June 27, 2013 at 10:20 am
Hi,
I have a requirement to produce a csv file with three differing number of columns.
For example i need to produce a file similar
H,ThisIsAHeaderRow
D,Details,Mr,Test,Person
F,Footer,2
Is this actually possible?
One horrible way i can think of doing it it output strings from sql so there is only 1 column and do it that way but there must be a nicer way than this
select 'H,ThisIsAHeaderRow'
Thanks in advance
John
June 27, 2013 at 10:31 am
Are the header and footer static or dynamic?

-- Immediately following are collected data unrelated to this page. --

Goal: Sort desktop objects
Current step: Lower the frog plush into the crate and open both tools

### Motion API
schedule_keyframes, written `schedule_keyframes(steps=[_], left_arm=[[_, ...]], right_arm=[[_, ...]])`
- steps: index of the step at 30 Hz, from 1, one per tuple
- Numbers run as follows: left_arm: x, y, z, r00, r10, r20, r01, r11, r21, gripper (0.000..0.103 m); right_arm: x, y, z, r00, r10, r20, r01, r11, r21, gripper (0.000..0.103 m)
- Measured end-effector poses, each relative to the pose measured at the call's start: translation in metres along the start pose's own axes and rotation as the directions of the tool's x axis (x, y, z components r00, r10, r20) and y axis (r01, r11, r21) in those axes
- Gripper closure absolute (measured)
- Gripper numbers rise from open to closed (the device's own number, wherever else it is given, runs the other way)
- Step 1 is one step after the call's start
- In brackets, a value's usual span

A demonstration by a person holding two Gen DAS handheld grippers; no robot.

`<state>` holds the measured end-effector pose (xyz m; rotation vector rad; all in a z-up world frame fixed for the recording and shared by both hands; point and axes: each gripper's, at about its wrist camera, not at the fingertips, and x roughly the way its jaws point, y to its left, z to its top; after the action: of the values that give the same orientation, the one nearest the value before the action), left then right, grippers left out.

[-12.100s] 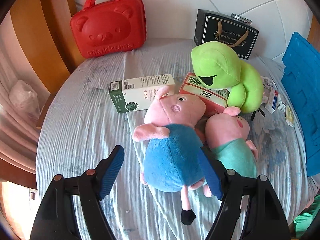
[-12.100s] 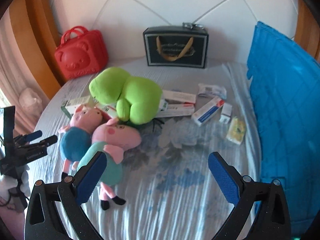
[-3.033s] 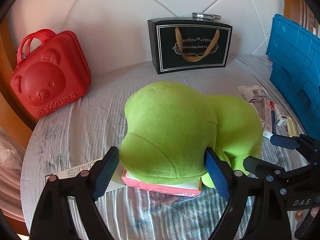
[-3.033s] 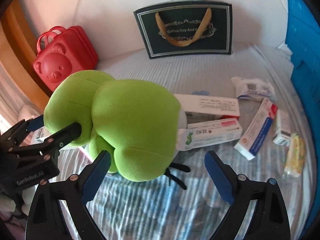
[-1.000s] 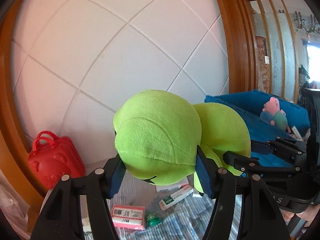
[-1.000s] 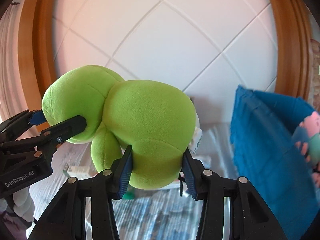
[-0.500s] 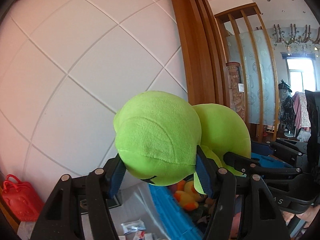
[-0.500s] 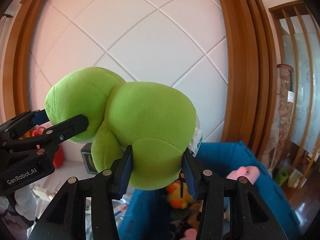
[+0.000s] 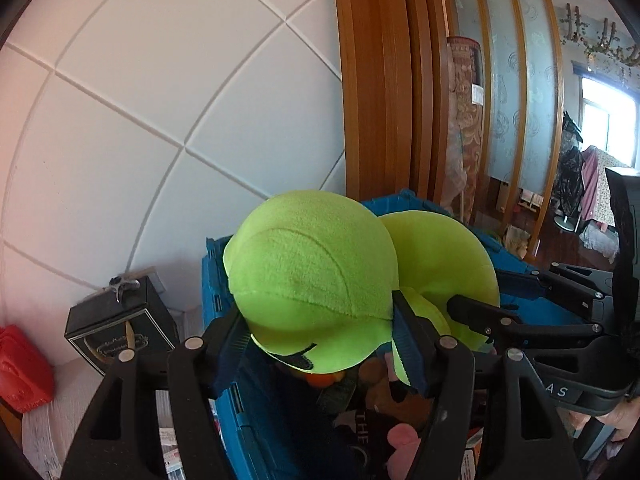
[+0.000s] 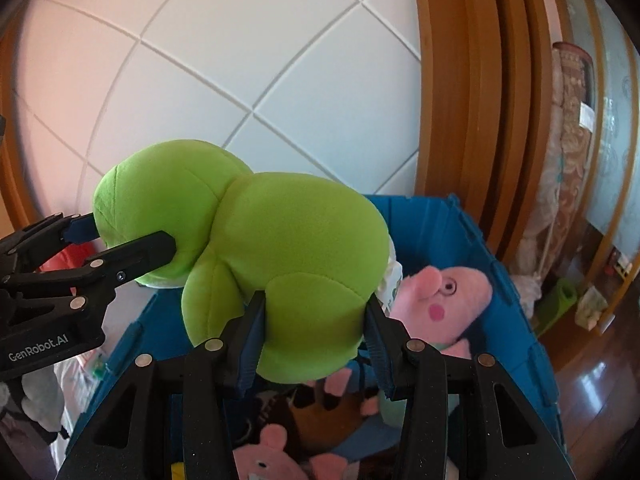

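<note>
Both grippers hold a big green frog plush [image 9: 312,268] above an open blue crate [image 10: 504,280]. My left gripper [image 9: 316,344] is shut on the plush's head. My right gripper [image 10: 312,340] is shut on its rear body [image 10: 296,256]. In the right wrist view the left gripper [image 10: 120,248] shows at the left, clamped on the head. The crate holds a pink pig plush [image 10: 448,300] and several other soft toys. The crate's near wall [image 9: 212,280] shows in the left wrist view.
A black gift bag [image 9: 120,328] and a red bear case [image 9: 20,368] stand on the table at the left. Small boxes [image 9: 168,448] lie by the crate's side. A white panelled wall and a wooden frame [image 10: 480,100] rise behind the crate.
Both grippers have carried the frog plush lower and further over the blue crate. The crate's inside and the pig plush now show below it. Both grips are unchanged.
</note>
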<state>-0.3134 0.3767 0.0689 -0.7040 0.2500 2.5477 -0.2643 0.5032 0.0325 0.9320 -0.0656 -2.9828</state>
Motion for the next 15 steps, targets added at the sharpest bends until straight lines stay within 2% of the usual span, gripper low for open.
schedule_keyframes(steps=[3, 6, 8, 12, 15], left_arm=[[0.013, -0.009, -0.01, 0.999, -0.001, -0.053, 0.003, 1.0, 0.023, 0.037], [0.019, -0.017, -0.015, 0.995, 0.065, -0.072, -0.062, 0.997, 0.045, 0.037], [0.012, -0.013, -0.016, 0.997, 0.027, -0.068, -0.026, 1.0, 0.017, 0.037], [-0.001, -0.016, -0.013, 0.997, 0.052, -0.064, -0.05, 0.998, 0.038, 0.036], [-0.013, -0.019, -0.015, 0.997, 0.048, -0.064, -0.046, 0.998, 0.034, 0.035]], right_arm=[[0.014, -0.007, -0.007, 0.998, -0.012, -0.06, 0.011, 1.0, -0.011, 0.058], [0.017, -0.006, -0.008, 0.995, -0.072, -0.073, 0.069, 0.996, -0.052, 0.058], [0.017, -0.007, -0.01, 0.992, -0.083, -0.091, 0.078, 0.996, -0.052, 0.058], [0.009, 0.0, -0.019, 0.989, -0.097, -0.115, 0.091, 0.994, -0.057, 0.057], [0.008, -0.004, -0.021, 0.987, -0.104, -0.123, 0.096, 0.993, -0.07, 0.049]])
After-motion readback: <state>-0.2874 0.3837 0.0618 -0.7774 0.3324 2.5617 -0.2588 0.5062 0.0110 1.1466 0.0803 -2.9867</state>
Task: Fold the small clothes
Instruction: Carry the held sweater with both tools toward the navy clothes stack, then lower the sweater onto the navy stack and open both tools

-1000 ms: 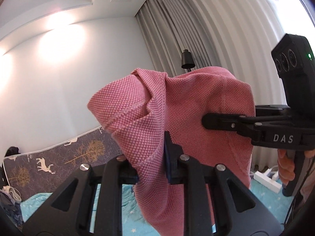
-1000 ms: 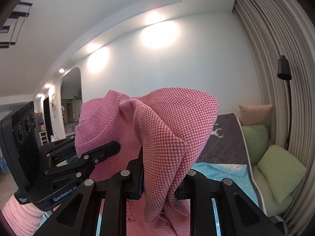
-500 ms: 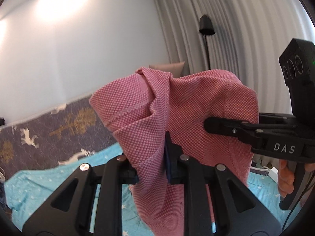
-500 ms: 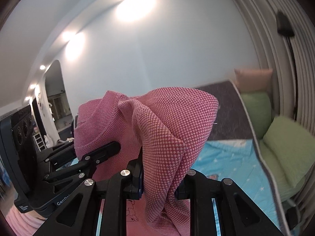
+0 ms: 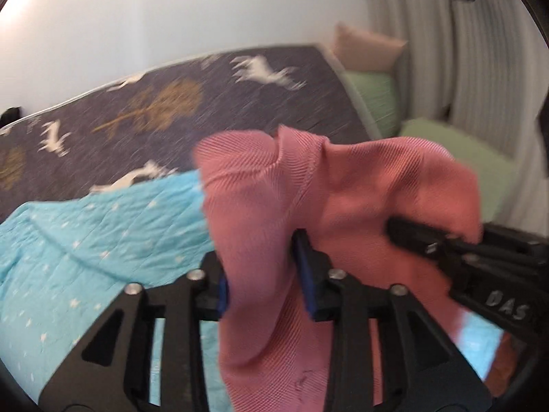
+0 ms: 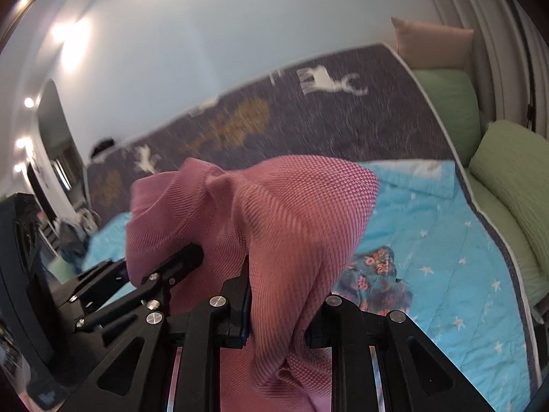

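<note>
My left claw [image 5: 264,279] pinches a bunched fold of the pink knit garment [image 5: 343,199], blue pads pressed into the cloth on both sides; my right claw [image 6: 278,312] pinches another bunch of the same garment [image 6: 274,216], cloth draping over and down between its fingers. Garment held up in the air above the bed, over the turquoise star quilt [image 6: 446,240]. Both claws close together, each visible in the other's view. Floral cloth [image 6: 374,271] lies on the quilt, green pillows [image 6: 514,178] at right, motion blur
</note>
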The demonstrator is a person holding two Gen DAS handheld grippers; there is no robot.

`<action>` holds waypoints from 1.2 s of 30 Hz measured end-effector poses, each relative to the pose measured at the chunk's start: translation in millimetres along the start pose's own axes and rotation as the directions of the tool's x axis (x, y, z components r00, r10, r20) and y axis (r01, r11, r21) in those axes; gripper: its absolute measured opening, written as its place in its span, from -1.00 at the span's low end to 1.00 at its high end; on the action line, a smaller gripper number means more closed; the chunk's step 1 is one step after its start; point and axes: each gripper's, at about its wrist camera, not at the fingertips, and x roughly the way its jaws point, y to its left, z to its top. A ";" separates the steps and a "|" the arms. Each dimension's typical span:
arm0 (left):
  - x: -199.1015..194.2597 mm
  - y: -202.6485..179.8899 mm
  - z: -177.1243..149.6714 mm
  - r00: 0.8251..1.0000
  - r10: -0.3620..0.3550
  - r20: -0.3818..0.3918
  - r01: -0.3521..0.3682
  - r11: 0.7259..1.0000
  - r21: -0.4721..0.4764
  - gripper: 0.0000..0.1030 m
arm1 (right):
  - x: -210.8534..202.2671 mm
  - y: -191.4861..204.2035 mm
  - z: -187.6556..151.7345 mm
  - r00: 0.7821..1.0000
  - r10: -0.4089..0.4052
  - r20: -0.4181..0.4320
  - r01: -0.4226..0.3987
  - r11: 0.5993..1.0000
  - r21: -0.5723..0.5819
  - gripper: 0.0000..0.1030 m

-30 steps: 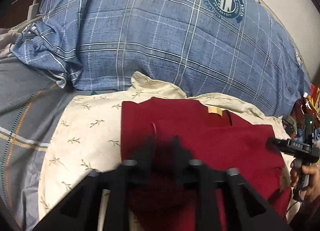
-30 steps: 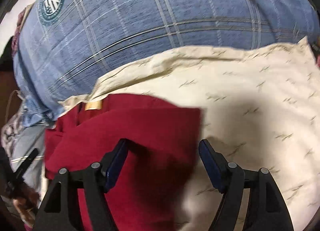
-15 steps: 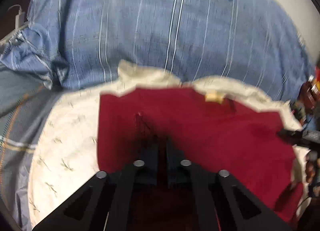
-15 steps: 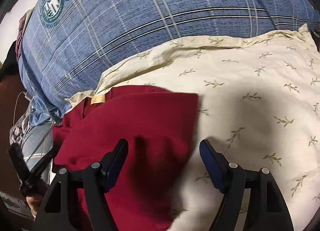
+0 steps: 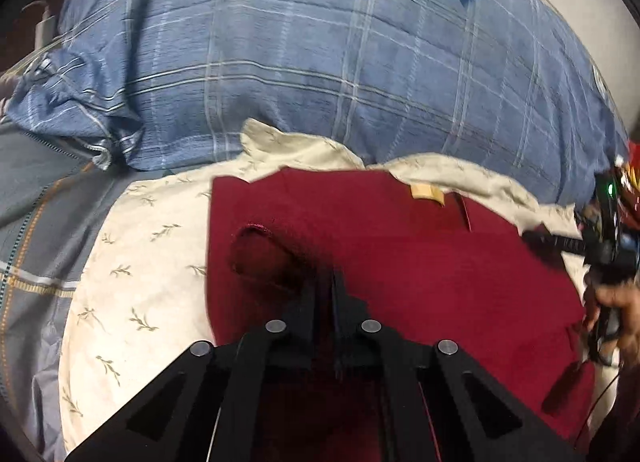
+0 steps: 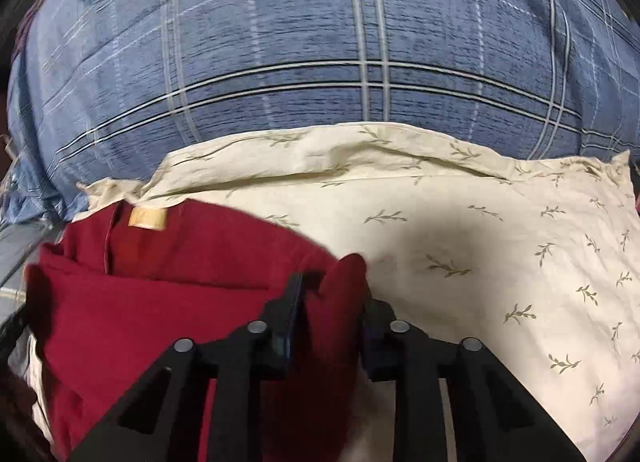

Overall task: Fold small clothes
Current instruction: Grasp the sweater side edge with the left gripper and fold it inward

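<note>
Slippage is the risk: in the left wrist view the left gripper (image 5: 331,290) pinches the red garment (image 5: 400,262) near the cream pillow's (image 5: 132,262) left edge. In the right wrist view the right gripper (image 6: 330,314) clamps a bunched fold by the garment's right edge; uneven pulling could skew the fold.

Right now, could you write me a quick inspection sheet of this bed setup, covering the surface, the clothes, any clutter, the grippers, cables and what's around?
Surface: cream leaf-print pillow, lying against a big blue plaid pillow.
Job's things: dark red garment with a tan label, lying on the cream pillow.
Clutter: reddish items at the far right edge, too blurred to name.
Grippers: left gripper shut on a fold of the garment; right gripper shut on the garment's edge.
Cables: white cable and plug, upper left.
Surroundings: grey striped bedding to the left.
</note>
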 end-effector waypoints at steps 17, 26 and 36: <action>-20.5 2.8 -10.2 1.000 -0.008 0.026 0.008 1.000 -0.003 0.04 | -60.3 7.8 -48.6 0.997 0.082 -0.013 -0.083 0.988 -0.127 -0.72; -23.7 12.9 -12.3 0.994 0.110 0.002 -0.110 0.994 -0.002 0.04 | -64.8 7.2 -54.5 0.995 -0.088 0.046 0.092 0.990 -0.110 -0.41; -5.4 2.3 -18.6 0.976 0.213 -0.034 -0.212 0.976 0.041 0.05 | -61.8 69.1 -85.2 0.997 -0.061 0.036 0.069 0.942 -0.329 -0.24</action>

The absence of evidence is not evidence of absence.
Martin Rees
You can lead a horse to water, but a pencil must be lead.
Stan Laurel
June 27, 2013 at 11:44 am
Header is fixed. Footer is fixed in terms of column numbers but data is dynamic.
June 27, 2013 at 10:45 pm
I would probably use a Script Component to do this - with a single output column.
The Script Component then needs to take care of adding all the delimiters and performing the concatenation, along with the special cases of first and final row.
The absence of evidence is not evidence of absence.
Martin Rees
You can lead a horse to water, but a pencil must be lead.
Stan Laurel
June 28, 2013 at 12:51 am
OK cheers. One theory I do have is setting 3 data flow tasks all output to different files which have the same output path, hence windows seeing them as the same file. Set overwrite file to off and run them sequentially header,details then footer. That way each data flow task can have a defined output of the number of columns for its type and the mappings should work without hitch. Let's see if it works...
June 28, 2013 at 12:54 am
Animal Magic (6/28/2013)
OK cheers. One theory I do have is setting 3 data flow tasks all output to different files which have the same output path, hence windows seeing them as the same file. Set overwrite file to off and run them sequentially header,details then footer. That way each data flow task can have a defined output of the number of columns for its type and the mappings should work without hitch. Let's see if it works...
Good luck with that! Please let us know whether it works.
A variation on this theme is to write to three separate files and then have a final Execute Process command which does a copy/append of the files to concatenate them - I've successfully used this technique previously.
The absence of evidence is not evidence of absence.
Martin Rees
You can lead a horse to water, but a pencil must be lead.
Stan Laurel
June 28, 2013 at 12:56 am
That also sounds a good plan! I'll see how it goes today and feed back. Just about too head into work now
June 28, 2013 at 2:27 am
The multiple data flow tasks has worked 😀
For anyone that happens upon this thread with the same issue, setup one data flow with a flat file output for your header, so if you have 3 columns in the header map that to three columns in your output.
Then do the details row, adding a new file allows you to do a completely new mapping, so you can add for example 30 columns.
Then do another data flow with your footer row.
Add a variable "OutputFile" and set that as the connection string for all three flat file output files. Turn off the "output headers/first row has header names" and also make sure file overwrite is turned off so that each output appends to the file.
John
June 28, 2013 at 2:29 am
Nice work, well done.
The absence of evidence is not evidence of absence.
Martin Rees
You can lead a horse to water, but a pencil must be lead.